A hierarchical dimension logical table organizes data with inherent structure relationships, such as time-based data including days, weeks, months, quarters, and years. This topic explains the process of creating and configuring a hierarchical dimension logical table.
Hierarchical dimension table introduction
A hierarchical dimension table corresponds to a structured object and possesses the following attributes:
Limited data volume.
The data (rows) maintain a hierarchical relationship within a business context. For instance, administrative regions, organizational structures, and product categories. Countries, provinces, and cities are distinct records, yet they form a hierarchy such as country->province->city. Similarly, in an organizational structure, the hierarchy might be business group->business unit->department->sub-department, and in product categories, it could be food->snacks->dried fruits, etc.
Case study
Data pattern
Hierarchical data in business systems typically follows this pattern:
Field name | Field description |
id | Current level ID. |
name | Name of the current level. |
parent_id | Parent level ID. |
level | Level. |
Data example
Consider the region
data table from a business system.
id | name | parent_id | level |
1 | China | Null | 0 |
21 | East China Region | 1 | 1 |
212 | Zhejiang Province | 21 | 2 |
2121 | Hangzhou | 212 | 3 |
21213 | Yuhang District | 2121 | 4 |
The hierarchical dimension table created by the Dataphin region
business object.
Logical table name | Business object | Source table | Child field | Parent field | Name field | Number of levels |
dim_region | region | ${xxx}.region | id | parent_id | name | 5 |
Prerequisites
The hierarchical business object has been successfully established. For additional details, see Create and manage business entities.
Procedure
Navigate to the Dataphin home page, and from the top menu bar, select Development > Data Development.

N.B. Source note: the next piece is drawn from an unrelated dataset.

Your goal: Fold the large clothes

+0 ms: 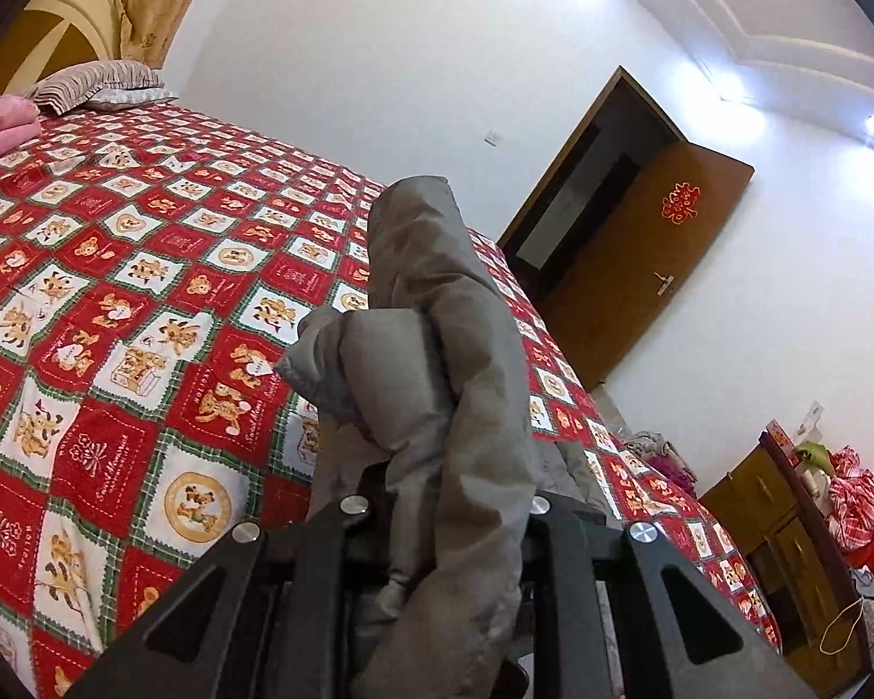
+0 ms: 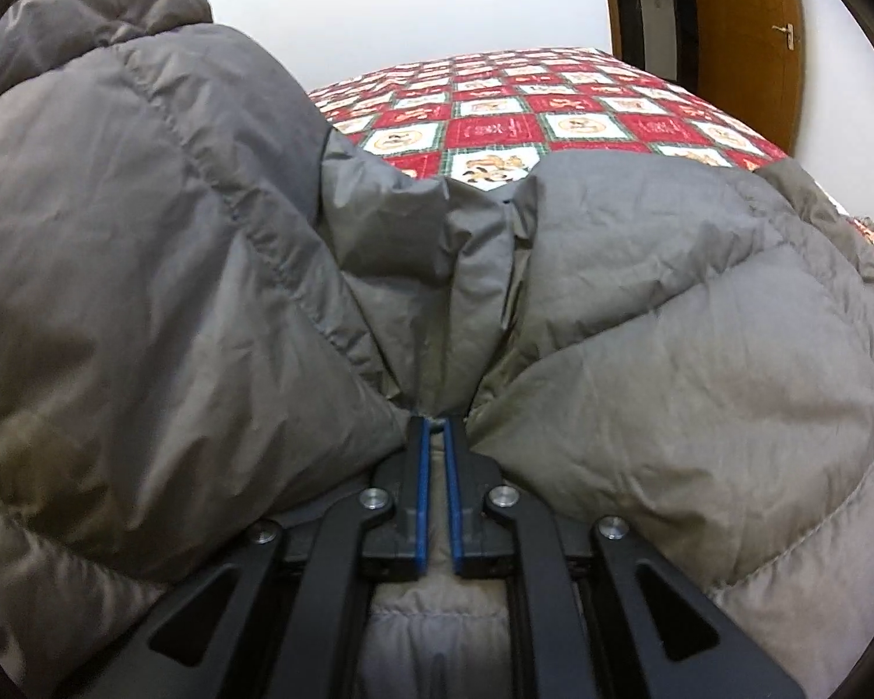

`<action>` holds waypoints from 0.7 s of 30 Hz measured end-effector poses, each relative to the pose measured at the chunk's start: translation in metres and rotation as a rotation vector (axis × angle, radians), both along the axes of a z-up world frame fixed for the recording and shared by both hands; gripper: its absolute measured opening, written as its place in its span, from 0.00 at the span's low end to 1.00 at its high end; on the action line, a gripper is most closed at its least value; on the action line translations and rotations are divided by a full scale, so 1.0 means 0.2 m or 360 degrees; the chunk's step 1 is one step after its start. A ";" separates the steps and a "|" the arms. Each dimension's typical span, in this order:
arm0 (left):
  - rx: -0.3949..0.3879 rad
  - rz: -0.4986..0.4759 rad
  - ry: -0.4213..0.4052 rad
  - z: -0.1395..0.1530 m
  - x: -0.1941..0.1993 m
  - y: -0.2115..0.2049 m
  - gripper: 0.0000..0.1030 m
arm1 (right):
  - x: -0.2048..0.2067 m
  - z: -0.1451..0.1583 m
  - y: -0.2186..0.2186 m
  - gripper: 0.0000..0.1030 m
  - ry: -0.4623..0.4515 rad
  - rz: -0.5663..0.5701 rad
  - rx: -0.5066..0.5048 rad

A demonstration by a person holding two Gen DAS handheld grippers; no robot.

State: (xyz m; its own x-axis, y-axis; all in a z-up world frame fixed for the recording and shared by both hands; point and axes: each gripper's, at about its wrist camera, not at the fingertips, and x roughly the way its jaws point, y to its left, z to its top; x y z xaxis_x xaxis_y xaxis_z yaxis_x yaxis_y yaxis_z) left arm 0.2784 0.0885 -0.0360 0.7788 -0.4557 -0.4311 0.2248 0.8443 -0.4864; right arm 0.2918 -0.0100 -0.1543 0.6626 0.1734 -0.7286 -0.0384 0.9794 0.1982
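The grey down jacket (image 2: 641, 320) is billowing over the patchwork bedspread (image 1: 116, 291), puffy, light and slippery. The right gripper (image 2: 435, 425) is pinching a seam fold; the left gripper (image 1: 443, 501) is clamping a bunched sleeve, its fingers hidden. Stitched seams are probably offering the surest hold.

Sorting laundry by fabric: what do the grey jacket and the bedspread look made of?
Grey jacket: likely thin nylon or polyester shell, slight sheen, stitched puffy quilting suggesting padding. Bedspread: looks like matte printed cotton, flat red-and-white bear checks; fibre uncertain.
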 end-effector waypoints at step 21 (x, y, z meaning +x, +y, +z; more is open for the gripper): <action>0.0451 -0.0097 -0.0106 0.08 -0.06 -0.50 0.17 | -0.12 0.23 -0.43 0.12 0.0060 0.0148 0.0444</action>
State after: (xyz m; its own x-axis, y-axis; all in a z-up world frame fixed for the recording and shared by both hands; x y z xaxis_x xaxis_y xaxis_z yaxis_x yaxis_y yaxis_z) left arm 0.2668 -0.0122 -0.0191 0.7846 -0.3712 -0.4967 0.3027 0.9284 -0.2156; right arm 0.2684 -0.0966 -0.1081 0.6079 0.4290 -0.6682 -0.1127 0.8796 0.4622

From the top menu bar, choose Project and, if in Dev-Prod mode, also select Environment.
In the left-side navigation pane, click Standard Modeling > Logical Dimension Table.
In the logical dimension table list on the right, click
to create a new table.
In the New Logical Dimension Table dialog box, fill in the required parameters.
Parameter
Description
Business Object
Select the Hierarchical Object, such as the
region
business object.Table Type
If the business object is a Hierarchical Object, the table type is automatically set to Hierarchical Dimension Logical Table and cannot be changed.
Data Section
Defaults to the data section associated with the project and is not editable.
Subject Area
Defaults to the subject area of the business object and cannot be modified.
Compute Engine
Configure the compute engine for the Dataphin instance, which may include Hive, Impala, and Spark, for tenants with the Hadoop compute engine enabled.
ImportantThe compute engine must be enabled before selection. For more information, see Create a Hadoop compute source.
If the compute engine is either TDH 6.x or TDH 9.3.x, this option is not supported.
The compute engine is subject to the following limitations:
Hive: Unable to read source tables that are stored in Kudu format.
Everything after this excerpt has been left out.